▶ [EXERCISE]: Among the entries that follow, count the lines that contain the word "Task" and say how many there are, writing nothing else.
START AVAILABLE DATA
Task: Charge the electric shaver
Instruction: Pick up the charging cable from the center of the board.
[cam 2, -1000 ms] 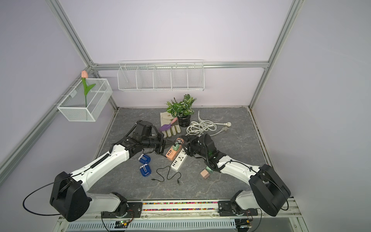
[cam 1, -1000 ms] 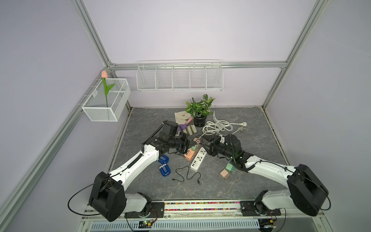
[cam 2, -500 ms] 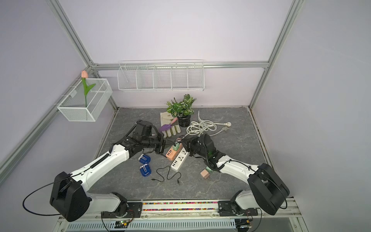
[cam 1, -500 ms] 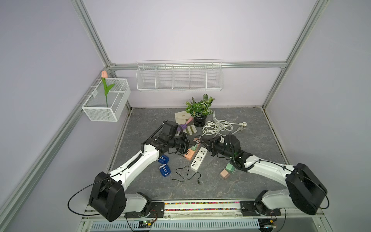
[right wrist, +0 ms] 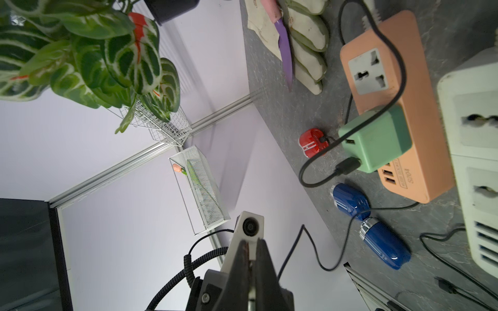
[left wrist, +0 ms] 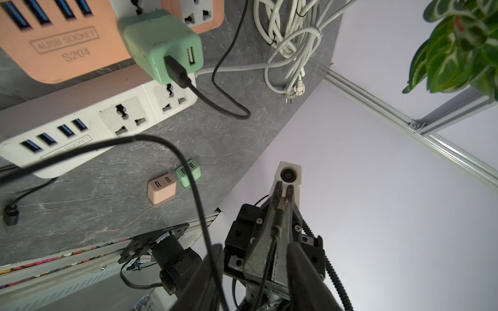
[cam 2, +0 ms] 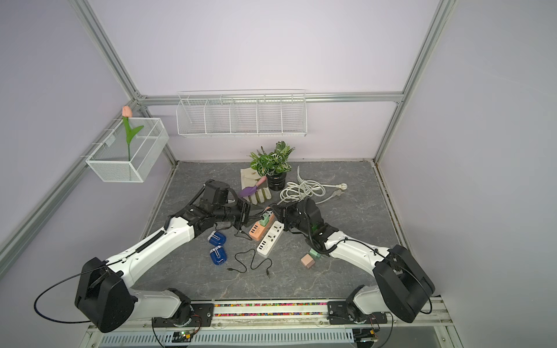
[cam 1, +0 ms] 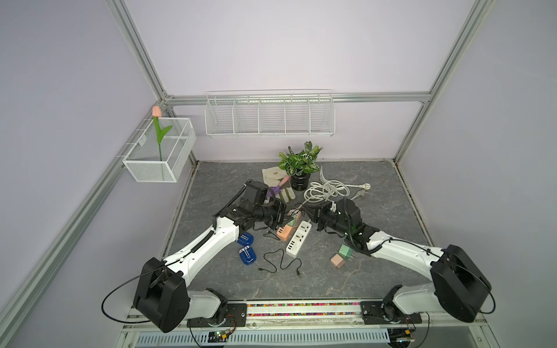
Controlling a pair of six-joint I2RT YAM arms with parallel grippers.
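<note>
Nearest the front edge of the desk (cam 1: 391,195), a loose black lead (cam 1: 280,265) lies in loops with both ends free. To its right, a pink charger block (cam 1: 337,261) sits just beside a spare green block (cam 1: 346,251). To its left, a blue shaver (cam 1: 247,256) lies next to a second blue shaver (cam 1: 245,239), close by the left forearm.

Further in, the white power strip (cam 1: 298,239) and the orange power strip (cam 1: 284,232) lie side by side. A green adapter (left wrist: 161,45) is plugged into the orange strip, and a black cable (left wrist: 223,107) is plugged into one of the adapter's two USB ports. Just past the adapter, on the side away from the white strip, lies the red shaver (right wrist: 312,145). It shows only in the right wrist view, with a black plug at its end; where that plug's lead runs I cannot tell.

Over the far ends of the strips the two grippers face each other, close together. The left gripper (cam 1: 284,214) has its fingers (left wrist: 304,269) standing apart with nothing between them. The right gripper (left wrist: 283,191) has its fingers pressed together — whether they pinch anything is unclear.

Beyond them lie gloves (cam 1: 286,194), a purple trowel (cam 1: 275,189) and a coiled white cord (cam 1: 325,189), and a potted plant (cam 1: 300,164) stands near the back wall.
</note>
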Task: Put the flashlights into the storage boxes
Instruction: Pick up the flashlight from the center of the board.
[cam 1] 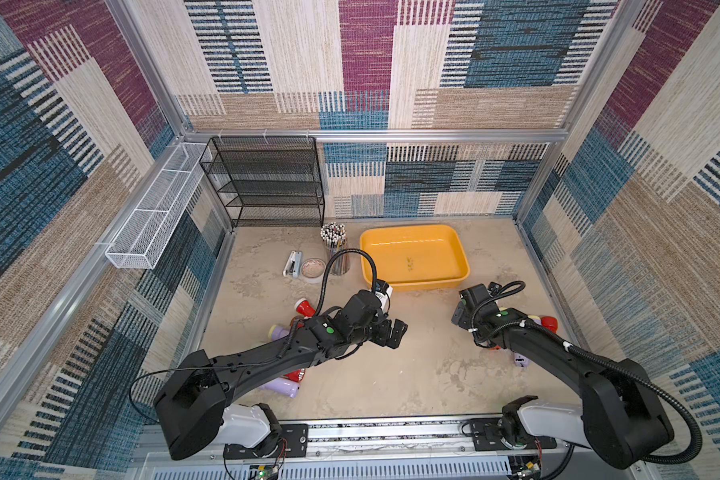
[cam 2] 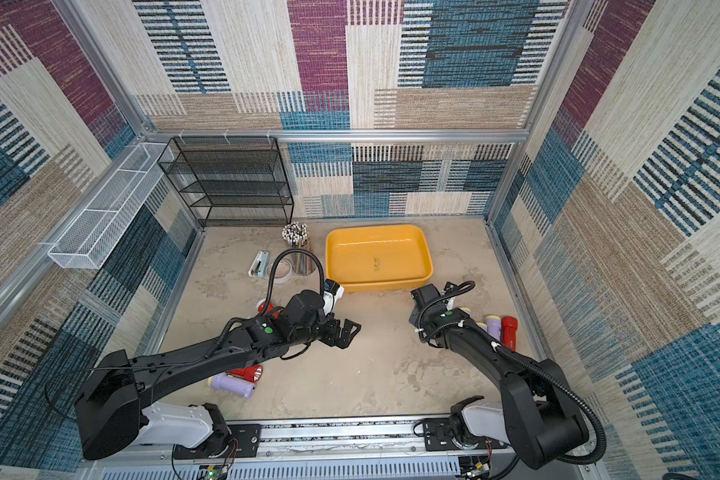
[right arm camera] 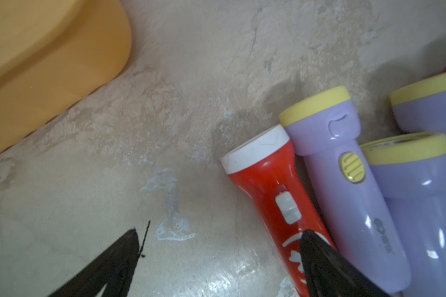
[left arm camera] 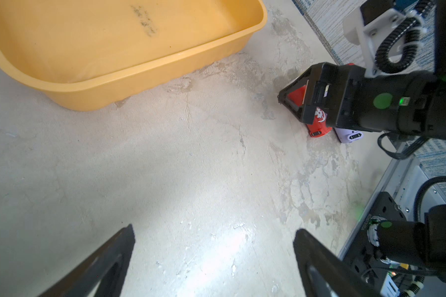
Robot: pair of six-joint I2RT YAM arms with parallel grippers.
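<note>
The yellow storage box [cam 1: 412,249] stands empty at the back of the table. My left gripper [left arm camera: 214,231] is open over bare table in front of it, also seen in a top view [cam 1: 395,332]. My right gripper [right arm camera: 219,232] is open and low beside a cluster of flashlights. One of its fingers covers the handle of a red flashlight [right arm camera: 268,185], with lavender flashlights [right arm camera: 345,167] next to it. Another red flashlight [cam 2: 509,330] lies further right. Under the left arm lie more flashlights, red [cam 1: 304,307] and lavender [cam 1: 283,388].
A black mesh rack [cam 1: 267,183] stands at the back left and a white wire basket [cam 1: 154,216] hangs on the left wall. A pencil cup [cam 1: 335,249], a stapler [cam 1: 292,264] and a tape roll [cam 1: 313,269] sit left of the box.
</note>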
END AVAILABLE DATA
▶ [SOLUTION TO THE PROBLEM]: 2